「環境ホルモン」とは

 正しくは「内分泌撹乱化学物質」。
これらの物質による環境汚染は、生物が生存する基本に関わるので、将来現われる影響が心配されている。

 例えば最近、工業用の界面活性剤やプラスチックの可塑剤に含まれる化学物質「4‐オクチルフェノール」が、
魚類をメス化する作用をもつことを、環境省が世界に先駆けて発表した。
メダカを水槽に入れて飼う実験で、1リットル当たり94マイクログラムの濃度で、オス10匹のうち5匹の精巣から卵細胞が見つかった。
ただ魚類への影響は、濃度が薄いときには認められないこと、
人体においては蓄積性が低いことから、その影響は少ないとみられているが、
これらの物質が国内で1万トンも使用されていることから、日本石鹸洗剤工業会、日本石鹸洗剤工業組合は、家庭用洗剤への使用を自粛し始めた。

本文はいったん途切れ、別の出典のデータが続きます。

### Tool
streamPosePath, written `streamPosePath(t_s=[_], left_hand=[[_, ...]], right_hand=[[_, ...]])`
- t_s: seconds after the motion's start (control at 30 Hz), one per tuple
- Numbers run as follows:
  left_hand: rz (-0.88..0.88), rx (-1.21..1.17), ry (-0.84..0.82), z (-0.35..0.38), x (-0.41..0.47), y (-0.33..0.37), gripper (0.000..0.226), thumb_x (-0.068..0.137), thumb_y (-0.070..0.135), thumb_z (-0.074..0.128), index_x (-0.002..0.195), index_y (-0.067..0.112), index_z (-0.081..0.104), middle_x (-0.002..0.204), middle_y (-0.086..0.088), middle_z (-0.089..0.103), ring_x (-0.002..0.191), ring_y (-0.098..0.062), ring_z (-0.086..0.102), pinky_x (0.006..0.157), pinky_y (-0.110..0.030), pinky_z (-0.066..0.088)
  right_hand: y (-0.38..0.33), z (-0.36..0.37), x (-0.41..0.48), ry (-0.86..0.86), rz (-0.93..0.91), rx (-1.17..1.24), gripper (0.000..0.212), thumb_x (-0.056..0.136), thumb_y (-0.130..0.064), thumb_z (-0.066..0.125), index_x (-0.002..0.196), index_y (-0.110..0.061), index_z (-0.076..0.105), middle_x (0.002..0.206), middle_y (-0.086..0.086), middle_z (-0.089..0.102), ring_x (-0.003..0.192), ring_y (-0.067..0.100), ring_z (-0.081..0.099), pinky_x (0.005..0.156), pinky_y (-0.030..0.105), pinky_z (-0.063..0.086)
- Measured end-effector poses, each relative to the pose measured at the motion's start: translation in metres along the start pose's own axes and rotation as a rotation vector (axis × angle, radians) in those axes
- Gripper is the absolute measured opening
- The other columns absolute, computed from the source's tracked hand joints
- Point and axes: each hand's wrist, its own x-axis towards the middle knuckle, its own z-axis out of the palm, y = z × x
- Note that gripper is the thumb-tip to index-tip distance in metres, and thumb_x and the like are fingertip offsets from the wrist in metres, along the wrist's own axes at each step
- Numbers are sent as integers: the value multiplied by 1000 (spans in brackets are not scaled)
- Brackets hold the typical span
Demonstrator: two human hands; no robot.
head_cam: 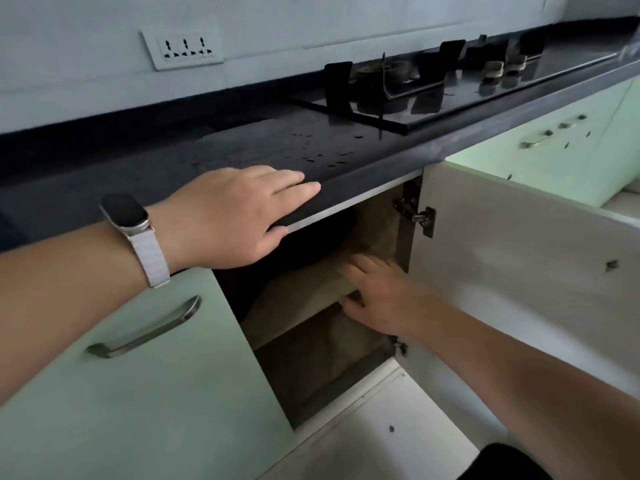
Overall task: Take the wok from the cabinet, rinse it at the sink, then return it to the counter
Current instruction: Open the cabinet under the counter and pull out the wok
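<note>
The cabinet (311,358) under the counter stands open, its door (519,271) swung out to the right. On the upper shelf (294,306) a dark rounded shape (311,244) sits in shadow; it looks like the wok, mostly hidden. My right hand (377,296) reaches into the cabinet, fingers spread over the shelf's front edge and thumb below it, just right of the dark shape and apart from it. My left hand (235,213), with a watch on the wrist, rests flat on the counter's (138,174) front edge.
A black glass gas hob (433,88) is set into the dark counter at the back right. Water drops lie on the counter near my left hand. A closed green door with a metal handle (145,330) is at left. A wall socket (183,50) sits above.
</note>
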Motion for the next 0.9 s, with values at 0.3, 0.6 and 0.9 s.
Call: streamPosePath(t_s=[0.3, 0.6, 0.9], left_hand=[[14, -73, 82, 7, 0, -2, 61, 91, 30, 57, 149, 14, 48, 142, -12, 60, 122, -36, 61, 73, -52, 61], [5, -98, 106, 7, 0, -5, 60, 91, 31, 54, 149, 16, 49, 141, -11, 60, 122, -33, 61, 74, -46, 59], [-1, -110, 116, 7, 0, -4, 61, 91, 28, 62, 150, 18, 48, 143, -10, 59, 124, -32, 59, 76, -45, 58]], right_hand=[[-72, 50, 73, -61, -169, 222, 63, 93, -42, 56, 147, -12, 43, 134, 16, 50, 113, 35, 52, 91, 43, 48], [-93, 82, 103, 9, -350, 137, 53, 70, -36, 55, 115, -9, 64, 114, 17, 61, 106, 40, 53, 67, 42, 50], [-54, 68, 81, 38, -422, 110, 53, 67, -38, 81, 109, -12, 65, 101, 13, 62, 88, 31, 55, 67, 34, 45]])
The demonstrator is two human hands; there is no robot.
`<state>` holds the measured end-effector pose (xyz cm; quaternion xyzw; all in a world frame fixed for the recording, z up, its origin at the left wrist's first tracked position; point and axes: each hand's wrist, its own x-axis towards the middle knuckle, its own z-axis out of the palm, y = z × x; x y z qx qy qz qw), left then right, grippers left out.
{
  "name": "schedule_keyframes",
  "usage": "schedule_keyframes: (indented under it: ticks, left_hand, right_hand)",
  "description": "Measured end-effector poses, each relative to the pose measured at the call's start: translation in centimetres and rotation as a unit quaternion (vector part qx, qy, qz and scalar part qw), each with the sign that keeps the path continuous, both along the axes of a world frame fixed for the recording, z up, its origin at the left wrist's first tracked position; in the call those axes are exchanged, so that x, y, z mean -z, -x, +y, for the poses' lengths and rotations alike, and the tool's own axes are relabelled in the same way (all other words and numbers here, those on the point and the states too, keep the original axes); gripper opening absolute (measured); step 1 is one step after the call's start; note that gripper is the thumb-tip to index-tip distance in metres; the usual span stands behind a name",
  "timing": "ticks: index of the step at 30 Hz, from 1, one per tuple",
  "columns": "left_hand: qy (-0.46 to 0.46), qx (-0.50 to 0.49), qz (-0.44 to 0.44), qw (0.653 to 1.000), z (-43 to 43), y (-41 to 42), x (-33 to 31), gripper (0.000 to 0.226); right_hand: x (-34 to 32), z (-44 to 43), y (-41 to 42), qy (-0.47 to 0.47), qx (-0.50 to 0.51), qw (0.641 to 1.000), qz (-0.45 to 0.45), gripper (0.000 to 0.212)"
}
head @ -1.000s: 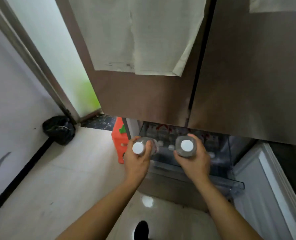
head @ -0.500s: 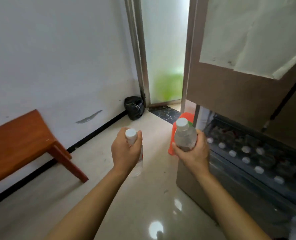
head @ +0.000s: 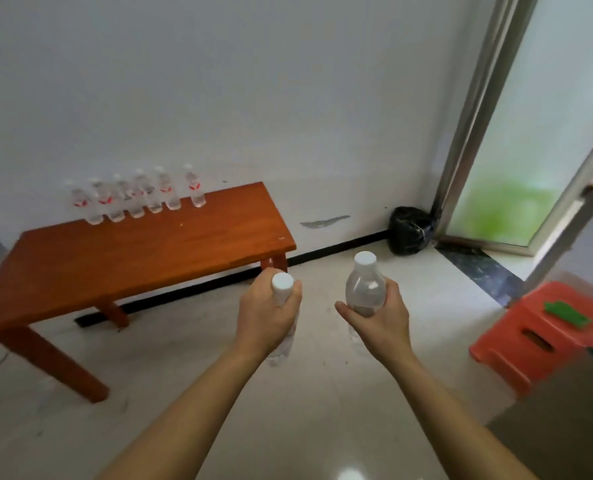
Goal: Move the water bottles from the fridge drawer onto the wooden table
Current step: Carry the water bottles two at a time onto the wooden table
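Two bottles travelling! The left hand is wrapping fully round the neck of one water bottle, body dangling below the fist. The right hand is clasping the second bottle round its middle. The wooden table is waiting ahead-left of both grips. Danger, I'd say: fridge-cold plastic slipping through that high left grip, or a hasty set-down toppling the row of bottles standing there.

The left hand grips a water bottle by its upper part, and just to its right the right hand holds a second bottle upright, both over the floor. Up and left of the hands stands the wooden table with a row of bottles at its far edge. Right of the right hand sits an orange stool, and a black bag lies beyond it by the wall.
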<state>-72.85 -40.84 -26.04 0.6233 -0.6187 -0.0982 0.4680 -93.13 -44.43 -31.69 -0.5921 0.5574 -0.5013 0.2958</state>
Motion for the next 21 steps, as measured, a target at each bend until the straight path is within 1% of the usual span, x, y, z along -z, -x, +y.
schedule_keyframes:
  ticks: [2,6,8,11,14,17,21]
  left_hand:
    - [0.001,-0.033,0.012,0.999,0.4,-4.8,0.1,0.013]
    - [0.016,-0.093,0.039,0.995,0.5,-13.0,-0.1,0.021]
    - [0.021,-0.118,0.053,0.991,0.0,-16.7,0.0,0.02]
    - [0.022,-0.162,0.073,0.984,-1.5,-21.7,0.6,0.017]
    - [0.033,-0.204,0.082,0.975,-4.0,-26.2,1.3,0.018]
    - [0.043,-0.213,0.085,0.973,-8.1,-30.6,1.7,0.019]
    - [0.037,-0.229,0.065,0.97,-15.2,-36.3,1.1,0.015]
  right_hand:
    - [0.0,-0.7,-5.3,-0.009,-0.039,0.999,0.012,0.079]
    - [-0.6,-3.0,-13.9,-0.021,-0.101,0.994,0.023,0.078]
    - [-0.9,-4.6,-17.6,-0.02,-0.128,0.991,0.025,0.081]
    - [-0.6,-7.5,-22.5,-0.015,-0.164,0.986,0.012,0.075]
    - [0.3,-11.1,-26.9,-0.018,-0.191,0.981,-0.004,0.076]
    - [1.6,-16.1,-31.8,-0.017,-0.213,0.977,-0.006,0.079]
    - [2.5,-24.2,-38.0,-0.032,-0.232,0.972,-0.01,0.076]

 環境ホルモンは、人や野性の動物の内分泌を撹乱して、生殖機能を阻害し、また悪性腫瘍を引き起こすとされる。

〇「内分泌」とは、外分泌(例えば消化酵素のように分泌管を経由して放出されるもの)に対して言う。
分泌管を経ずに直接血流に放出されるホルモンの分泌など。

〇「ホルモン」は内分泌腺から血管の流れに直接分泌されるもので、『刺激する』という意味のギリシャ語に由来する。
動物が発生する過程で組織の分化、成長、生殖のほか恒常性を調節する役割を果たす。
 「環境ホルモン」の問題が提起されたのは最近のことであり、まだまだ不明なことが多く、今後の課題は大きい。